At the same time, economics tends to see a person as starting life without debt. There is a tension between those two ideas that you can see in writing that goes back over 2,000 years. Long before Christianty the Vedic works talked about debt.

Point is, the tension between those two ideas hasn't gotten much attention. Moreover, the extreme of either side is insane. For example, Russia used to say they paid to raise you and educate you. You had no right to emigrate and deny them a return on that investment.

Anyway, the book is incredible, he just linked Adam Smith, Comte and Nietzsche through the way they wrote about debt. I spent some time doing that sort of thing, and didn't get a tenth as much done as he did.

Sir, the US so-called national debt is the number of dollars the Gov. (since about 1840) has gifted to the American people and not taxed back yet.
This is a good thing, because it is flatly impossible to ever "pay it off" with dollars taxed away during a Gov. surplus.
Trying to do it would cause a vast economic problem.

If experts think it will not cause a problem, I would suggest a wealth tax on the very rich.

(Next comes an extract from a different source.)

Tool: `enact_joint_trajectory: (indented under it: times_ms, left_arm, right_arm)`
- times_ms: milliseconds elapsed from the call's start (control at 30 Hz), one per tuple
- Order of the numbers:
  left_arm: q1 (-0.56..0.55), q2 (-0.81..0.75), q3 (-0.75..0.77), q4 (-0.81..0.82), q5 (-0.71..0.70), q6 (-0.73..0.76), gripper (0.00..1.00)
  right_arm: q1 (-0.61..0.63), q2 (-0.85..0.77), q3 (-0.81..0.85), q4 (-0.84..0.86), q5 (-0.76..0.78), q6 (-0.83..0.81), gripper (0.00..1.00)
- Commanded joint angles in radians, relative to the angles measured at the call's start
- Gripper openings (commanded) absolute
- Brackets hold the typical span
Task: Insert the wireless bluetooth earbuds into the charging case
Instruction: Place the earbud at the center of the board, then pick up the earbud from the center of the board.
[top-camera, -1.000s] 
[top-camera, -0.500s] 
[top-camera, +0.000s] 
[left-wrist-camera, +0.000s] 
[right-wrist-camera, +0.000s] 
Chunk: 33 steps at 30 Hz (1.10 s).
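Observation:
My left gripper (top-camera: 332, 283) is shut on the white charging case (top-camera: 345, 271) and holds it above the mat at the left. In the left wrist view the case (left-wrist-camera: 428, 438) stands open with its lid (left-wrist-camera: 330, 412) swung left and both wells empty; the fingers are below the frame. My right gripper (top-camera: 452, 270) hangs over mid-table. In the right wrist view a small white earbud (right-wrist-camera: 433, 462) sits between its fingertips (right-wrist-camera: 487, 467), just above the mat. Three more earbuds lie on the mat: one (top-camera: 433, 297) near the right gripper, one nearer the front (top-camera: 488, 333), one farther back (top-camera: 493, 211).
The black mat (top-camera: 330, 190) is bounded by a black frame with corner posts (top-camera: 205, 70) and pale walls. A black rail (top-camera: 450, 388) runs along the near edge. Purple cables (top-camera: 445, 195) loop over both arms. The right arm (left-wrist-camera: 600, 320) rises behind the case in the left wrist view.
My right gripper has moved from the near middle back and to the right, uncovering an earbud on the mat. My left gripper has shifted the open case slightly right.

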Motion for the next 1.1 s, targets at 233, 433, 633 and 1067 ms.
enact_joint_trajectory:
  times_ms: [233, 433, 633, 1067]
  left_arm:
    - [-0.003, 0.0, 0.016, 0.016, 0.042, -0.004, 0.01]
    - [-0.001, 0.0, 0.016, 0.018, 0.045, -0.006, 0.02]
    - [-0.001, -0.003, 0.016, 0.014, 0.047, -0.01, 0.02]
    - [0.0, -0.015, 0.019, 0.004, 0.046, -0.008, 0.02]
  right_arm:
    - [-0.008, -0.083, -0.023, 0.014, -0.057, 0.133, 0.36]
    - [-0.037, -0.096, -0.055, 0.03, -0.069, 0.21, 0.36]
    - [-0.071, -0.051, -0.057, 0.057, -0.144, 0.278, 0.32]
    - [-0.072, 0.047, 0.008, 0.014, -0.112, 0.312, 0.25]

Most of the current so-called national debt is the result of tax reductions on the rich that started with Reagan. We were promised that it would trickle down to us, but none of it did, because the rich kept it. We could now tax some of the money the rich retained away slowly.
. . . This might not cause the economy to implode and or insurance comps. going broke, while the so-called national dent is paid down some to off-set the recent vast amounts of deficit spending for covid relief.
. . . I'm not saying tax it all away, just $4T or so of it. And do it slowly over maybe 5 years.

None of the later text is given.